## Exercise instructions
Your answer should consist of the lines in the following data that contain "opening".

::::

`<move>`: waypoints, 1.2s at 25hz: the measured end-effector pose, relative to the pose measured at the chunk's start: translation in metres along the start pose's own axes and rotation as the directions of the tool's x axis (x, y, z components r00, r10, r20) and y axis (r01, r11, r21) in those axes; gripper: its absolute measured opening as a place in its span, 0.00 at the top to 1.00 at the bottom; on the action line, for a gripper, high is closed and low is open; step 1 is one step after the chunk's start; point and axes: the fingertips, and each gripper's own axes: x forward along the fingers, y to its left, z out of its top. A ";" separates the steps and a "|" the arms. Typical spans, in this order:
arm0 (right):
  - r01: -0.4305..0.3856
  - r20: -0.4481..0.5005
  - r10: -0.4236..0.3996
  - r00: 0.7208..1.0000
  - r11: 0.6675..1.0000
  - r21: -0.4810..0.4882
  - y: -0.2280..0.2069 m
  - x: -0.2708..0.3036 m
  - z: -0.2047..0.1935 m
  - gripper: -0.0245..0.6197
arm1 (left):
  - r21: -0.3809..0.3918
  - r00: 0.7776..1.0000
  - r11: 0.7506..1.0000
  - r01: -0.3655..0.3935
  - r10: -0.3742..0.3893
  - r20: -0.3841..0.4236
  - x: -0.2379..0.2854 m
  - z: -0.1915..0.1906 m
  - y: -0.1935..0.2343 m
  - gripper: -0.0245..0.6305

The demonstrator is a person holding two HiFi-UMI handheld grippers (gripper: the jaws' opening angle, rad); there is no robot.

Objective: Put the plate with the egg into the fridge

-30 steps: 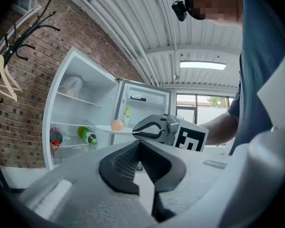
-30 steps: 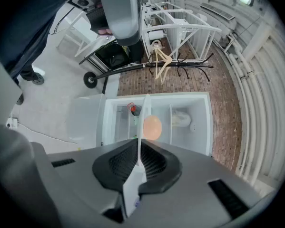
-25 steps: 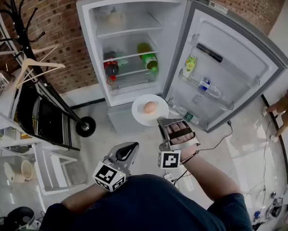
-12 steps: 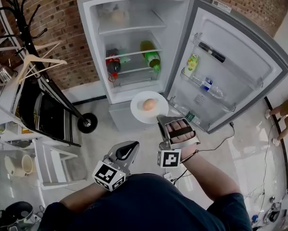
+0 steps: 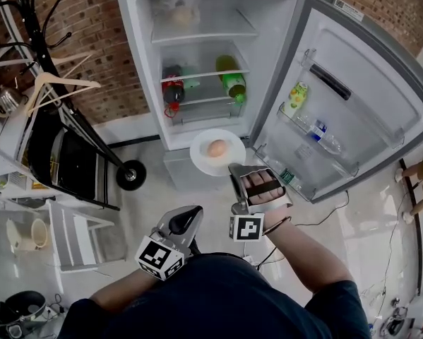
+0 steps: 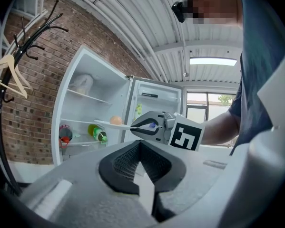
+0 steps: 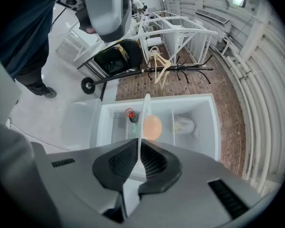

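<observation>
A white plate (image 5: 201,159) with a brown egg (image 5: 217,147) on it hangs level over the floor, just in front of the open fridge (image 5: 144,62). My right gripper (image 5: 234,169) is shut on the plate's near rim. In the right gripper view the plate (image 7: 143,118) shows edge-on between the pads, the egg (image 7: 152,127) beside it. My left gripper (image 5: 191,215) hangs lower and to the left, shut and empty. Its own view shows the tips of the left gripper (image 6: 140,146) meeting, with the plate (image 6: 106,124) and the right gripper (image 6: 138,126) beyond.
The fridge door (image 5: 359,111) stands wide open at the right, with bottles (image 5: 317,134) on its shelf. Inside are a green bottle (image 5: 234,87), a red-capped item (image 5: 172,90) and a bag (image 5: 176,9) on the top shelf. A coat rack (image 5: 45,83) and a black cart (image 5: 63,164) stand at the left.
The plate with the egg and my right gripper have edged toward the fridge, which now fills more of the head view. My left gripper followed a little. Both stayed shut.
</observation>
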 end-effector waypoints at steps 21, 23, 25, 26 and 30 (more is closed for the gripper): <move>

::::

## Answer to the problem
`<move>`: waypoints, 1.2s at 25hz: the measured end-effector pose, relative to the pose measured at the chunk's start: translation in metres along the start pose's own axes and rotation as the directions of the tool's x axis (x, y, z components r00, r10, r20) and y axis (r01, r11, r21) in those axes; gripper: its absolute measured opening as a place in its span, 0.00 at the top to 1.00 at the bottom; on the action line, for a gripper, high is closed and low is open; step 1 is one step after the chunk's start; point and axes: the fingertips, and each gripper's own axes: x forward along the fingers, y to its left, z out of its top. A ";" separates the steps and a "|" the arms. Typical spans, in this order:
The demonstrator is a person holding two HiFi-UMI handheld grippers (gripper: the jaws' opening angle, rad); there is no robot.

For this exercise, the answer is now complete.